Medicare reimburses at a rate that much lower because of 1997 balanced budget legislation, which prohibits medical expenses from rising faster than inflation. However, medical expenses have risen much faster than inflation. So while the standard Medicare reimbursements are kept at the unreasonably low rate, the "fix" bumps them up just enough to make doctors accept them.

What's curious about this year's “fix” is the lack of political attention given to the issue in the wake of vicious political battles over payment options for Obamacare. A version of the "doc fix" was surreptitiously excluded from the health reform bill because lawmakers didn't want to make the bill any pricier. But passing it separately is apparently not a problem for lawmakers, who see a vote against entitlements as political suicide. It's in no party's interest to take on both seniors and the medical lobby.

Michael Cannon, director of health policy studies at the Cato Institute, says he doesn't even like calling the stopgap a "fix" because it's not fixing anything. Instead, it's allowing Congress to continue living in their alternate reality, where medical expenses cost whatever they say they cost. "Because the government's price controls are set in the wrong place, and you're going to put a ‘correction’ in place to fix it? C'mon," said Cannon.

This year, the price will be higher than normal, because Congress is planning on a 5-year "fix" to their problem instead of their usual 1-year fix. The total is estimated at $82 billion, which will prevent doctors from suffering a 21% cut in fees.
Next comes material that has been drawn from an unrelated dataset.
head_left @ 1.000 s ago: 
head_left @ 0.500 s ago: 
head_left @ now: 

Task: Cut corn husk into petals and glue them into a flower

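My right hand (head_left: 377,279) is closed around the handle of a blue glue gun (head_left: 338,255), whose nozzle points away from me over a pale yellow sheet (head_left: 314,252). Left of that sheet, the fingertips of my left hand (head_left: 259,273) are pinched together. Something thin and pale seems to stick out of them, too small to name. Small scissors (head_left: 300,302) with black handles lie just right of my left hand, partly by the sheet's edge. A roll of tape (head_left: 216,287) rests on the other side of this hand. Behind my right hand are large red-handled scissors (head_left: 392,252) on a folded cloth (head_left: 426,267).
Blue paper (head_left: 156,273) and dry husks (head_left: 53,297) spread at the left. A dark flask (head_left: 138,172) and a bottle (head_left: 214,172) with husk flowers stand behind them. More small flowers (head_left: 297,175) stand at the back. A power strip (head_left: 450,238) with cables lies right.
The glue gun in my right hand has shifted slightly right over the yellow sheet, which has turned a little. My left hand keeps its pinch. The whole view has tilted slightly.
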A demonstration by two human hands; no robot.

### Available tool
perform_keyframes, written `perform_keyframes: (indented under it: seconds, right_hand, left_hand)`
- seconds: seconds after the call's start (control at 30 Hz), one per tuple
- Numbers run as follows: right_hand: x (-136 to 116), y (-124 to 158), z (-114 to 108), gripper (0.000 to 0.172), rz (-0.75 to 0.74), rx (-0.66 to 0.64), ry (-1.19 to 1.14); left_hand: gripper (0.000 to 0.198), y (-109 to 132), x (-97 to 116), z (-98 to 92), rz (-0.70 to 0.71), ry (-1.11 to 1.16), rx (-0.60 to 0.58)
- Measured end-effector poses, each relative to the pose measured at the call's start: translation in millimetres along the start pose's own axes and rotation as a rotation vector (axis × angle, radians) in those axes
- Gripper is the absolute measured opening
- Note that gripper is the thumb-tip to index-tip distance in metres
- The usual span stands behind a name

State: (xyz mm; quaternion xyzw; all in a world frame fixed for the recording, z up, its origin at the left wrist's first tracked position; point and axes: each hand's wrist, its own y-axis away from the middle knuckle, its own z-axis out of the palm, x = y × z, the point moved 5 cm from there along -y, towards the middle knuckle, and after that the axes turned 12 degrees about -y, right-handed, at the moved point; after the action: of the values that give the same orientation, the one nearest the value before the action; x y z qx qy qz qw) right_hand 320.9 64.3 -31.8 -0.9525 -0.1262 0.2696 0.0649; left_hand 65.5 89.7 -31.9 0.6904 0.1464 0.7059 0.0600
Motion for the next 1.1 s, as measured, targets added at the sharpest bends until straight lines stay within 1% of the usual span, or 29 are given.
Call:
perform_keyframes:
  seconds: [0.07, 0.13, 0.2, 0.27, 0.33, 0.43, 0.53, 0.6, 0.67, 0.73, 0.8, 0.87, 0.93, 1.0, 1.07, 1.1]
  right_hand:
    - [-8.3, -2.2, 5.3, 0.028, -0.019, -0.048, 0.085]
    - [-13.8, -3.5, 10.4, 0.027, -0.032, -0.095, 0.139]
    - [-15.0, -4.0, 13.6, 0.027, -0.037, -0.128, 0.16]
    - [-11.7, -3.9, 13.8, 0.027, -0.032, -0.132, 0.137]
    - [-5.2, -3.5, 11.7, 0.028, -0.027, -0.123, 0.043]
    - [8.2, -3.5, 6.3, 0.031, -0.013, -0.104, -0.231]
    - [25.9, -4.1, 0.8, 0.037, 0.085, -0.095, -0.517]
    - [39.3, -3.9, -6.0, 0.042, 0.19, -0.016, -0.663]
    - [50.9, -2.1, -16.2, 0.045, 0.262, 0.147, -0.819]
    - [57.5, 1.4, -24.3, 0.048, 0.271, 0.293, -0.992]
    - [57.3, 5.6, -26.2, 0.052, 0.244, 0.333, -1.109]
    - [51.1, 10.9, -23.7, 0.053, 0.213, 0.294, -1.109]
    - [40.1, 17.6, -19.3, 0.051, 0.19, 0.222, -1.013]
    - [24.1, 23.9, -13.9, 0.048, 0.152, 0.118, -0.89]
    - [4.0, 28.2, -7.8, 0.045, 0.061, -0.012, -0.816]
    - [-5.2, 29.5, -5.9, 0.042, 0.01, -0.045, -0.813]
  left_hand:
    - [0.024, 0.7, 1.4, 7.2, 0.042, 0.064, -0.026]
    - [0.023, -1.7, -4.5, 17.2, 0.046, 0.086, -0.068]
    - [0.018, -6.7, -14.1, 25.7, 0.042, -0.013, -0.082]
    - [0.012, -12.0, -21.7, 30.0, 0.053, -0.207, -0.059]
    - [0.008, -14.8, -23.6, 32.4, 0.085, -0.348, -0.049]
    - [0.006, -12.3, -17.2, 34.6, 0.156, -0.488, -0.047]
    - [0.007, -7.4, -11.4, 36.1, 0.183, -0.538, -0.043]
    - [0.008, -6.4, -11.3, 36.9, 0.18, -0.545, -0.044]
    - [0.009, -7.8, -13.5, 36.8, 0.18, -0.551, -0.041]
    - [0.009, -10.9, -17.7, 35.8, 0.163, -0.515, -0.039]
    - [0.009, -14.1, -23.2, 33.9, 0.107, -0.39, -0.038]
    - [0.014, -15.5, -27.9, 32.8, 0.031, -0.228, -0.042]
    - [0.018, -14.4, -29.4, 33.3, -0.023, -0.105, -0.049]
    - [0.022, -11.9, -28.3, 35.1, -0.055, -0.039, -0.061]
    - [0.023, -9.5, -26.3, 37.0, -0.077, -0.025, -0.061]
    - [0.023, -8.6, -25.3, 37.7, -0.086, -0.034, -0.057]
The $82 billion 5-year plan is nothing compared with the $200 billion cost of a 10-year plan, or what legislators like to call "permanent." The only reason it's considered “permanent” is because the budget outlook for this issue only extends 10 years into the future.

National Center for Policy Analysis president John Goodman said that there isn't really isn't an end in sight to this issue because of the lack of political will, the inability for Congress to ever effectively address entitlement reforms and the wrong-headed approach that Congress takes to the practice of medicine as a whole. "It never works to have the payers tell the providers how to practice medicine," said Goodman.